Humans' ability to localize sound sources in a 3-D space was tested.
The subjects listened to noises filtered with subject-specific head-related transfer functions (HRTFs). In the first experiment with new subjects, the conditions included a type of visual environment (darkness or structured virtual world) presented via head mounted display (HMD) and pointing method (head and finger/shooter pointing).

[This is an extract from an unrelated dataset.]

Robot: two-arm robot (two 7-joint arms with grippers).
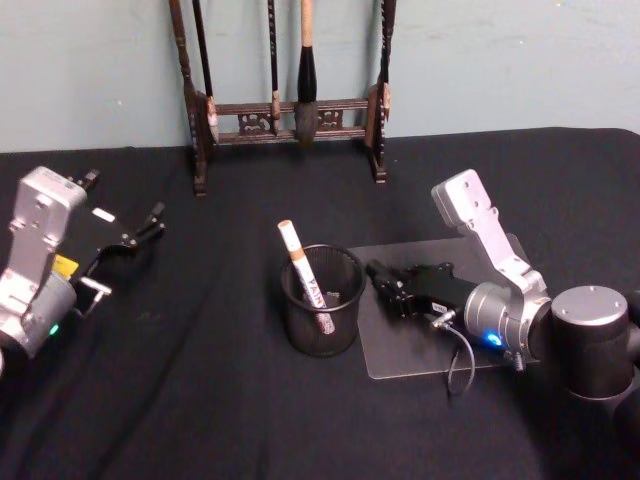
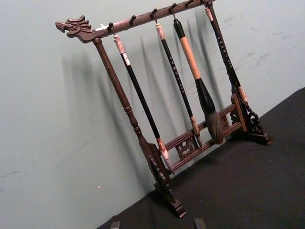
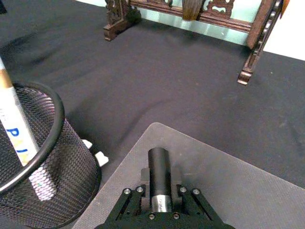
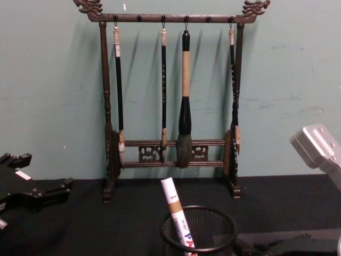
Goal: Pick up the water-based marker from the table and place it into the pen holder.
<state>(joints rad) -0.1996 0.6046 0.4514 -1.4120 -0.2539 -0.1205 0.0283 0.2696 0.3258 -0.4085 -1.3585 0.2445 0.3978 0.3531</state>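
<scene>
The marker (image 1: 303, 275) stands tilted inside the pen holder (image 1: 322, 300), white end poking up past the rim. My right gripper (image 1: 385, 283) sits low over the gray mat (image 1: 430, 345), just beside the holder, fingers close together and holding nothing. My left gripper (image 1: 150, 222) rests far off to the left, fingers apart, empty.

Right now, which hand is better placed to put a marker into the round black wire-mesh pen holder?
Right. The right hand sits beside the round black wire-mesh pen holder, apparently gripping a black cylindrical marker; the left hand is farther off, open.
</scene>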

The results show that the errors in the horizontal dimension were smaller when head pointing was used. Finger/shooter pointing showed smaller errors in the vertical dimension. Generally, the different effects of the two pointing methods was significant but small. The presence of a structured, virtual visual environment significantly improved the localization accuracy in all conditions. This supports the idea that using a visual virtual environment in acoustic tasks, like sound localization, is beneficial. In Experiment II, the subjects were trained before performing acoustic tasks for data collection. The performance improved for all subjects over time, which indicates that training is necessary to obtain stable results in localization experiments.
FWF (Austrian Science Fund): Project # P18401-B15
In this project, head-related transfer functions (HRTFs) are measured and prepared for localization tests with cochlear implant listeners. The method and apparatus used for the measurement is the same as used for the general HRTF measurement (see project HRTF-System); however, the place where sound is acquired is different. In this project, the microphones built into the behind-the-ear (BtE) processors of cochlear implantees are used. The processors are located on the pinna, and the unprocessed microphone signals are used to calculate the BtE-HRTFs for different spatial positions.

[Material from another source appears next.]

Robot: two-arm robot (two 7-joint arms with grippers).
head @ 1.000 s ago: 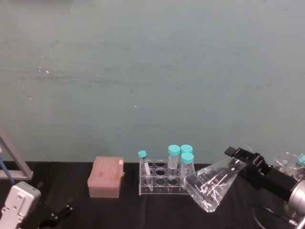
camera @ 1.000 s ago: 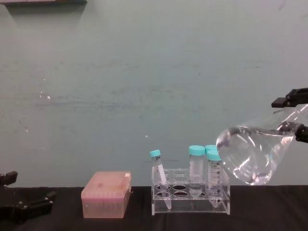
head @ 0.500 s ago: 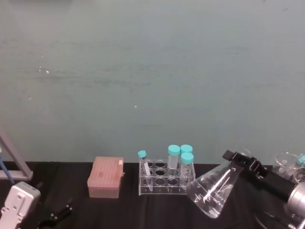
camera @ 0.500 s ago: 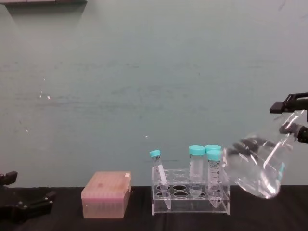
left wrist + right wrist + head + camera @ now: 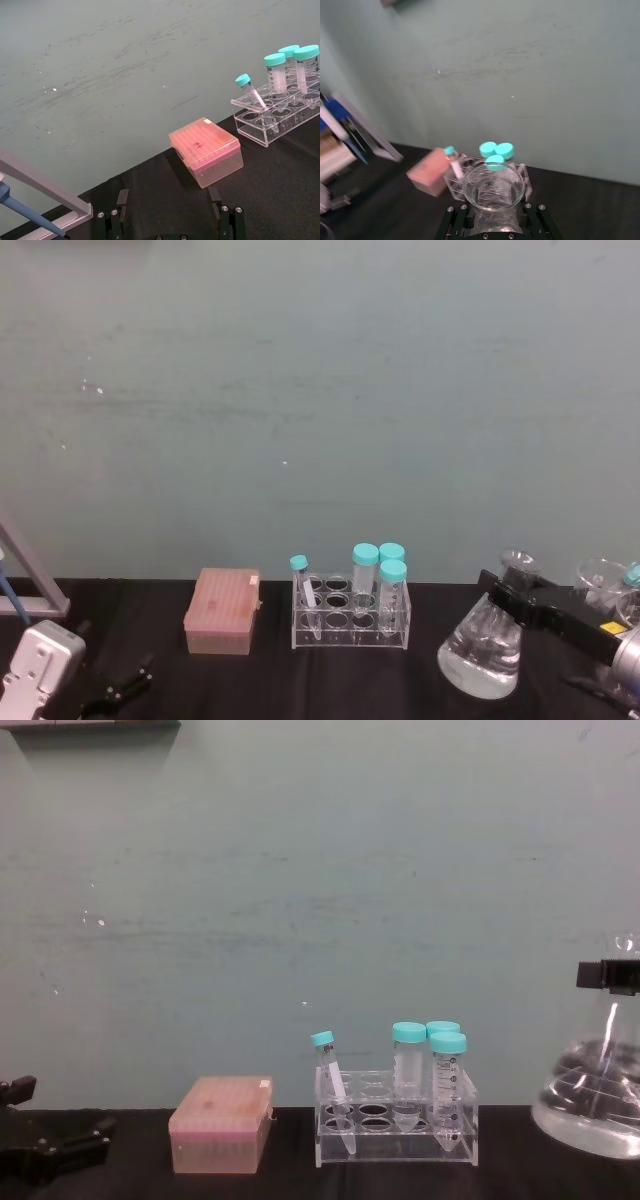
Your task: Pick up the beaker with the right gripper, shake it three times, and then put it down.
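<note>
The right gripper (image 5: 512,600), clamped on the one upright beaker (image 5: 482,655) at its neck, hides that neck. The chest view's edge cuts off the base, right of the rack (image 5: 350,628). Four teal-capped tubes (image 5: 365,565), one pink box (image 5: 222,612); left gripper (image 5: 169,210) near left, fingers apart.

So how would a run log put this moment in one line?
right claw: shut on beaker neck | beaker: upright, base near table | left claw: open, parked left
</note>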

The BtE-HRTFs are then used in localization tests like Loca BtE-CI.
Previous studies show that cochlear implant (CI) listeners show sensitivity to interaural time difference (ITD) in the fine structure at comparable, or sometimes even higher pulse rates than normal hearing (NH) subjects. This study investigates whether the differences between the two subject groups are due to an effect of auditory filtering that is absent in the case of electric stimulation.

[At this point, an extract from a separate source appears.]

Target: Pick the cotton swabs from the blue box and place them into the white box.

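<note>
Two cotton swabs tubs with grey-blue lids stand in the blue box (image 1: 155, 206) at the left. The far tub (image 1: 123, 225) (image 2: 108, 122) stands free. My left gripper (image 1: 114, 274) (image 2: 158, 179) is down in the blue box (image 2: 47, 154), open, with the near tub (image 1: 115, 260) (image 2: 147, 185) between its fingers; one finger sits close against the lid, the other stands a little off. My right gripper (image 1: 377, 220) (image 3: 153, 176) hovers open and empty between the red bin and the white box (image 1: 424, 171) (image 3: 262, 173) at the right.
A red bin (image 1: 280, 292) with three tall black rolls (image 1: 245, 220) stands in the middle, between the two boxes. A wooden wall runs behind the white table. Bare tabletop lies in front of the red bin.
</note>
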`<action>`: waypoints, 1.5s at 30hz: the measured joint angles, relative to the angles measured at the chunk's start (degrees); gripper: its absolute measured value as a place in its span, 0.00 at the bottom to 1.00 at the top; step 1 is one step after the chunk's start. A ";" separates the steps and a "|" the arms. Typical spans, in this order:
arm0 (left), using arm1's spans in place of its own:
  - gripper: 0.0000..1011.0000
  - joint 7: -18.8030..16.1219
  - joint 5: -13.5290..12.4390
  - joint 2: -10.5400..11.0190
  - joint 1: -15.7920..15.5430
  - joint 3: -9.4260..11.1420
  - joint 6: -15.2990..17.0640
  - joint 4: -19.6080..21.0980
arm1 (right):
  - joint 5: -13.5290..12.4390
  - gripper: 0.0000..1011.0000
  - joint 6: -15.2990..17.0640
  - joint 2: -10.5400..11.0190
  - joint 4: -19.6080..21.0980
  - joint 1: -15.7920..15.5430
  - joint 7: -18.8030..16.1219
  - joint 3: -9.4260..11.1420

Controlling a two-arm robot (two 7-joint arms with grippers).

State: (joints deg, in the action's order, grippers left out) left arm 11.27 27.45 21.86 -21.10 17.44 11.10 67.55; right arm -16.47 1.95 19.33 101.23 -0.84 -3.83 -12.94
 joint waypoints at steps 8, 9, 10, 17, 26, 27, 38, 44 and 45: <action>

The effects of center frequency and pulse rate on the sensitivity to ongoing envelope ITD were investigated using bandpass-filtered pulse trains. Three center frequencies (4.6, 6.5, and 9.2 kHz) were tested, and the bandwidth was scaled to stimulate an approximately constant range on the basilar membrane. The pulse rate was varied from 200 to 588 pulses per second (pps).
The results show a small but significant decrease in performance with an increase in center frequency. Furthermore, performance decreases with an increase in pulse rate, yielding a rate limit of approximately 500 pps. The lack of an interaction between pulse rate and center frequency indicates that auditory filtering was not the limiting factor in ITD perception. This suggests the existence of other limiting mechanisms, such as phase locking or more central binaural processes. The comparison of the ITD rate limits in CI subjects with those in NH subjects was considered unaffected by the auditory filtering in NH listeners.
FWF (Austrian Science Fund): Project # P18401-B15
Bilateral use of current cochlear implant (CI) systems allows for the localization of sound sources in the left-right dimension. However, localization in the front-back and up-down dimensions (within the so-called sagittal planes) is restricted as a result of insufficient transmission of the relevant information.